(EXERCISE OBJECTIVE) Filter these entries, keeping only lines that hold the word "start".

Extracted records:
•••••
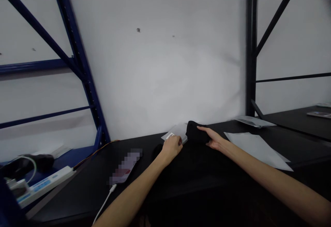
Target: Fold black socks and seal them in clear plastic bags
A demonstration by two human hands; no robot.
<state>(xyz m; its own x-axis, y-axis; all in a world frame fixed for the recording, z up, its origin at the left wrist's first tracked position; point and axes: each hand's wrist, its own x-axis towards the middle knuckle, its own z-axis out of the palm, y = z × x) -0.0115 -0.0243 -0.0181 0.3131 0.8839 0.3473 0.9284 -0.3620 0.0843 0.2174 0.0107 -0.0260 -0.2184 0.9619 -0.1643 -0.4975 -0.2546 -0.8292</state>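
Note:
My right hand (pixel 213 139) grips a soft black folded item (pixel 195 133), which looks like cloth, thumb on top and fingers beneath. To its left, my left hand (pixel 172 147) has its fingers curled closed at the near edge of a clear plastic bag (pixel 179 129) with a small white label. What those fingers pinch is hidden. Under and beside the left wrist is a dark shape that blends into the black table (pixel 144 182).
A phone (pixel 126 172) on a white charging cable lies left of my left arm. Pale plastic bags (pixel 254 147) lie right of my right arm. A power strip (pixel 46 185) sits at far left by the blue rack post (pixel 80 61). The white wall (pixel 165 65) rises behind.

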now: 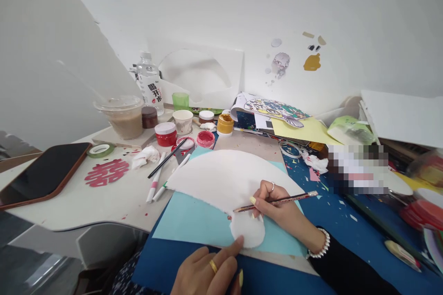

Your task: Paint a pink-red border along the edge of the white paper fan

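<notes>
1. The right hand grips a pencil between thumb and fingers, its side resting on the paper beneath; a bead bracelet circles the wrist.
2. The pencil slants across that hand, with its point to the left of the fingers, at the narrow neck of a white paper fan; whether the point touches is too fine to tell.
3. The left hand, nearer the body, holds nothing that shows: its index finger is stretched out with the tip on the fan's rounded end, the other fingers loosely bent.
4. The fan's wide part spreads ahead of both hands, and its rounded end lies between the left fingertip and the right hand.
5. Light blue paper lies beneath the fan, showing ahead of the left hand and around the right.
6. Beyond the right hand, ahead and to its left, stand an open pink paint pot and a yellow paint pot.
7. Well to the left of both hands lie a red paper cutout and a phone.
</notes>
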Tool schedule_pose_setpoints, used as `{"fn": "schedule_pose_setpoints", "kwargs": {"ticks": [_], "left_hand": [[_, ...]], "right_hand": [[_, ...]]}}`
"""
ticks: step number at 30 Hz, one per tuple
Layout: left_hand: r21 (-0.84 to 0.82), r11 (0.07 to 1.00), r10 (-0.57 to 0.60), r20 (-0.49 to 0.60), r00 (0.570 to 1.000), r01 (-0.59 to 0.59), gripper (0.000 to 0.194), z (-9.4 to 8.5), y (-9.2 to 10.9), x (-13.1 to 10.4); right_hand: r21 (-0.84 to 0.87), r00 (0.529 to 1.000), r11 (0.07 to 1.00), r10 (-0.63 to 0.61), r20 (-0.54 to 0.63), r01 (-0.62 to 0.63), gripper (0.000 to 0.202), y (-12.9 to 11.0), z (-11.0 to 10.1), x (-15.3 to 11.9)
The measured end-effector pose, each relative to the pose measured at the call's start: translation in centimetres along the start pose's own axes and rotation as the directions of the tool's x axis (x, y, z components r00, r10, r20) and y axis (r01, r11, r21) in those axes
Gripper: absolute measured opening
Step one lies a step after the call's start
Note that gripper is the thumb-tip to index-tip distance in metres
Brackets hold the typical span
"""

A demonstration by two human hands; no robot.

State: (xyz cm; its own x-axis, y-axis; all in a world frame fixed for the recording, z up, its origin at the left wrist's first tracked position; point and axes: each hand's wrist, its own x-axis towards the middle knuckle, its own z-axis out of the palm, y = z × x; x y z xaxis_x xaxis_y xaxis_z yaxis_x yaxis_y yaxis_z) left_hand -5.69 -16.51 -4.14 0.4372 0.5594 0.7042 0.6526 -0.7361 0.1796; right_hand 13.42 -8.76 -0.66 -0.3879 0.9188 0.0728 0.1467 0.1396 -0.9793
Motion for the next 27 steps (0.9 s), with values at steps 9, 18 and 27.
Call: {"fn": "schedule_pose_setpoints", "kwargs": {"ticks": [9, 18, 27], "left_hand": [[0.022, 0.999, 0.038, -0.029, 0.999, -0.037, 0.017, -0.1, 0.1, 0.5], [0.010, 0.998, 0.069, -0.076, 0.995, -0.068, 0.021, 0.3, -0.3, 0.8], [0.035, 0.996, 0.088, -0.140, 0.986, -0.083, 0.025, 0.5, -0.5, 1.0]], "right_hand": [[-0.006, 1.000, 1.000, 0.019, -0.022, -0.019, 0.021, -1.2, 0.3, 0.5], [0.007, 0.999, 0.999, -0.045, 0.011, 0.045, 0.026, -1.2, 0.9, 3.5], [0.093, 0.998, 0.995, -0.017, -0.057, 0.022, 0.030, 1.0, 0.7, 3.6]]}}
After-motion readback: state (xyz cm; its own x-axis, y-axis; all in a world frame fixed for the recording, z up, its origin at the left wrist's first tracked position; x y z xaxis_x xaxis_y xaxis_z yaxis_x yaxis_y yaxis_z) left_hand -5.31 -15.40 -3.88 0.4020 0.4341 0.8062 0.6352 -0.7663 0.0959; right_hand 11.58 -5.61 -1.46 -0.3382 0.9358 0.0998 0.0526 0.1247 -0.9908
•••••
(YOUR RESPONSE)
The measured end-effector pose, each relative to the pose measured at the call's start: translation in centimetres along the start pose's own axes and rotation as the directions of the tool's x axis (x, y, z components r00, r10, r20) and y axis (r01, r11, r21) in those axes
Step one lies a step after the call's start

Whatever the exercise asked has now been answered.